Today, I have a first for The Road to Wanderland – a guest post from fellow travel blogger, digital nomad, and history lover, Stephanie Craig, who I met at TBEX Jerusalem earlier this year. Steph’s coming to visit me here in my little island home on Gozo next week. In this post, she talks about her previous visit to Gozo, the loss of the Azure Window, and the art of travel by intuition.

Take it away, Steph…

The News

I learned about it on Twitter.

I was still lying in bed, my nine-pound dog standing on my back making chattering noises at me, telling me it was unacceptable to be in bed so late in the day. She wanted breakfast.

I wanted to sleep, but I made my first move to oblige her by picking up my cell phone and, with one eye open a peak, checking each of my accounts one by one: email, Facebook, Instagram, etc.

Until I got to Twitter. That’s where I saw the news that Malta’s Azure Window had collapsed into the sea that morning. I continued to blink at my phone, wondering if the single eye I had allowed open was adjusting to the light properly. Maybe it was playing a trick on me?

But it wasn’t. The headline was there, and the window was gone. I burst into tears.

The tears surprised me. I was one of the lucky ones. I’d gotten to see the Azure Window in person a few years earlier. Shouldn’t I feel relieved I’d made it before it was gone?

A National Symbol

The Azure Window before it fell
The Azure Window, Gozo

The Azure Window was a stunning natural arch that extended off the island of Gozo and into the Mediterranean Sea. The window was famous for being included in television and films (here’s where I tell you it was in a Game of Thrones episode). It had been under threat for years, and the country warned that it would collapse eventually. But no one predicted this year.

I cried. I posted about the loss on Instagram and Facebook. I told people they shouldn’t wait to book the trip of a lifetime. Nature isn’t waiting for you. Politics won’t wait for you. Your dream destination doesn’t know you’re out there. Go. Just go.

I meant every word, if seeing the Azure Window was one of your goals and you haven’t yet, I’m sorry. Time’s up. (This is where I want to quote Hamilton lyrics, but won’t. You’re welcome).

I also started worrying for the country of Malta, and more specifically for the people of Gozo. Gozo is a small island. The Azure Window was its biggest tourist destination. What happens to the people who work in the tourism industry there? The men and women with food carts and those hawking sunscreen and hats, where do they go? Do they spend hours commuting to the larger island of Malta? Do they close up shop? How many sunbathers will come to Dwerja now?
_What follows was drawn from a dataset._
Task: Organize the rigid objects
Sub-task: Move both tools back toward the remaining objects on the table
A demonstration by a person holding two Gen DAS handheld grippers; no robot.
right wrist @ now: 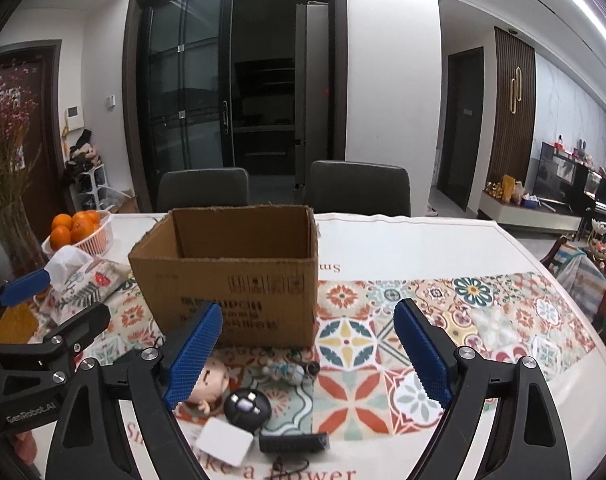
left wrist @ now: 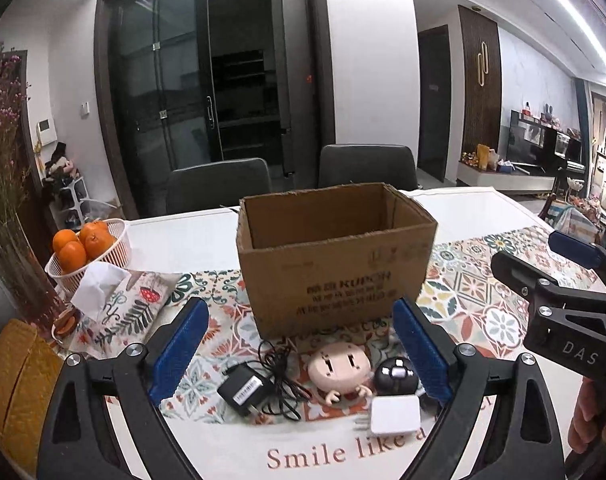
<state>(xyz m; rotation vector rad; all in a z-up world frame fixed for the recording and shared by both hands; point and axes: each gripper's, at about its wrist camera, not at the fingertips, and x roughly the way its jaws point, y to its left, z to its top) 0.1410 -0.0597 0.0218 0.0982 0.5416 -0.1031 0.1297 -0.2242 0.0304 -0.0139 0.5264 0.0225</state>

But maybe I was being a tad melodramatic. In the weeks after, when I thought about the arch’s collapse, I also thought about everything else I loved about Gozo: the wine, the fisherman who took me out in his boat when I couldn’t get on an official tour, Fungus Rock, and the afternoon I spent chasing down Homer. It’s too soon to know how tourism counts will change without the arch, but there are many other places on the island worth visiting.

Fungus Rock, Gozo
Fungus Rock, Gozo

I wondered for myself, would I ever go back to Gozo? Sometimes you can get a good deal after something like this happens, and it’s after a natural disaster strikes that tourism dollars can do the most good. Maybe, I thought, maybe it’s time I go back.

No, I answered myself, not yet. There are so many other places I haven’t been, it doesn’t make sense to go back to Gozo so soon. I dismissed the thought entirely.

And then, a week or so later, I met Jo.

Ġgantija Temples
Ġgantija Temple

A Chance Meeting in Jerusalem

There are several travel writing and travel blogging conferences held every year. In 2016, I quit my full-time sales job to travel instead. I travel to historic locations and write about them. I’m the luckiest person in the world, in that I love every second of what I do. When a conference was announced in Jerusalem, I signed up. I’d been dying to see Petra, and I could see Jerusalem and then go to on to Jordan afterwards. Serendipity.

I’d considered the conference to be work – purely work – and hadn’t considered it a place to ‘make friends’. But within the first few hours, I had met several.

It was at lunch on the first day, over a plate of pickles and hummus, when Jo told me she was heading to Gozo after the conference and staying until June.

‘Isn’t it just terrible about the Azure Window?’ I blurted out. I knew right away that it was rude, this woman I had just met had travel plans to go somewhere that included a place that was now destroyed. And here I was, someone who had gotten to see it, rubbing her nose in it.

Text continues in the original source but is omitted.